Unix-like operating systems create a virtual file system, which makes all the files on all the devices appear to exist in a single hierarchy. This means, in those systems, there is one root directory, and every file existing on the system is located under it somewhere.
Unix-like systems assign a device name to each device, but this is not how the files on that device are accessed. Instead, to gain access to files on another device, the operating system must first be informed where in the directory tree those files should appear. This process is called mounting a file system. We should note that Microsoft's NTFS file system also support this - not well-documented - feature as reparse points (directories working as mount-points for other file systems, so we can ignore the drive letters other than C: ).
Today's file systems are not only for simple data storage, they are extended with several features, like restricting and permitting access or maintaining integrity. There are several mechanisms used by file systems to control access to data. Usually the intent is to prevent reading or modifying files by a user or group of users.

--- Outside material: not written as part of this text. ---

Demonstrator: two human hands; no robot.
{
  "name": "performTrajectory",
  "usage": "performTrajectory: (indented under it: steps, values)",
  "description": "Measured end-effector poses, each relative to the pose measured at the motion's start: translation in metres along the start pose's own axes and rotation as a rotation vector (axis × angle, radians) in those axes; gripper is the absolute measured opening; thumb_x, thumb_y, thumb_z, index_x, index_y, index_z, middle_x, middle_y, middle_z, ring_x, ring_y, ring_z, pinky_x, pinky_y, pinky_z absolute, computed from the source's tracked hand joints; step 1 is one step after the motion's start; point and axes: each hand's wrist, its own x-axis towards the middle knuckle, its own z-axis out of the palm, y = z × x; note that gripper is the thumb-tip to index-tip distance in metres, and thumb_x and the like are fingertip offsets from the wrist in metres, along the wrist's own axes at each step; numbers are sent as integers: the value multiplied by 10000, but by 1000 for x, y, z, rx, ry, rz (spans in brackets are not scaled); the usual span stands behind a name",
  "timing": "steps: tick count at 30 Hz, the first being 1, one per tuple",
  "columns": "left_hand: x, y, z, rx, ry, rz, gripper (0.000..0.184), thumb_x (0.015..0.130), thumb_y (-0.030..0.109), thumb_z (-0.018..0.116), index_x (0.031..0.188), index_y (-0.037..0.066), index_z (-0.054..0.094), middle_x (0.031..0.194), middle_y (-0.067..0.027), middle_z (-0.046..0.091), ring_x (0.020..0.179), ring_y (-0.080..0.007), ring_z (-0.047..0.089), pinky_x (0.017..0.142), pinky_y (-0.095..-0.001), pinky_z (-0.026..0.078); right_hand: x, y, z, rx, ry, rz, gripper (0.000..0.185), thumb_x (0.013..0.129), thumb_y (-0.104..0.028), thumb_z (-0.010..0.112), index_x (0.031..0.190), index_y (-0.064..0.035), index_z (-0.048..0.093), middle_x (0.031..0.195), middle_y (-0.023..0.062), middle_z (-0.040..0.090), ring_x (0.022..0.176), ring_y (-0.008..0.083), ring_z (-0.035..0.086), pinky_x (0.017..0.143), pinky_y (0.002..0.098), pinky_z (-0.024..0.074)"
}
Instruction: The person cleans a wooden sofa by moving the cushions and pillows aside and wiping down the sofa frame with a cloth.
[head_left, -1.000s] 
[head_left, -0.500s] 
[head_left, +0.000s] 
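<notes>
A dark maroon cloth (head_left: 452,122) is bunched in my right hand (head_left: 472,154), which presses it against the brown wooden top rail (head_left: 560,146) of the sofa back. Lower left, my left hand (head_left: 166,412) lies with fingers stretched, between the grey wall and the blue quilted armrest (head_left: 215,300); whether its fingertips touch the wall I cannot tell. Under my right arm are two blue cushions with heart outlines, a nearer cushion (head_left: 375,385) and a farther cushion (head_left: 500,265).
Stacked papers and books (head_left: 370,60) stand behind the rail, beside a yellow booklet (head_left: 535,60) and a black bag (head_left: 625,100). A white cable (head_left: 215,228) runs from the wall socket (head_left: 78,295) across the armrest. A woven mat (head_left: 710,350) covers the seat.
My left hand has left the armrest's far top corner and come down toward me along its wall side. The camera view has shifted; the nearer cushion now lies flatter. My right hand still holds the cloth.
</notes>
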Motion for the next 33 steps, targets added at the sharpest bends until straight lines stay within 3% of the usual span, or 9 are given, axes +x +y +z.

Another reason is to ensure data is modified in a controlled way so access may be restricted to a specific program. Encryption is an other tool to prevent unwanted access to the date but losing the encryption seed means losing the data. On the other side, integrity means the file system structure remains consistent regardless of the actions by programs accessing the data or the failures of the media or the power. The file system must be able to correct damaged structures.
Stricter sense, a file system (or filesystem ) is an abstraction to store, retrieve and update a set of files. It describes the abstract data types used for storing the metadata as well.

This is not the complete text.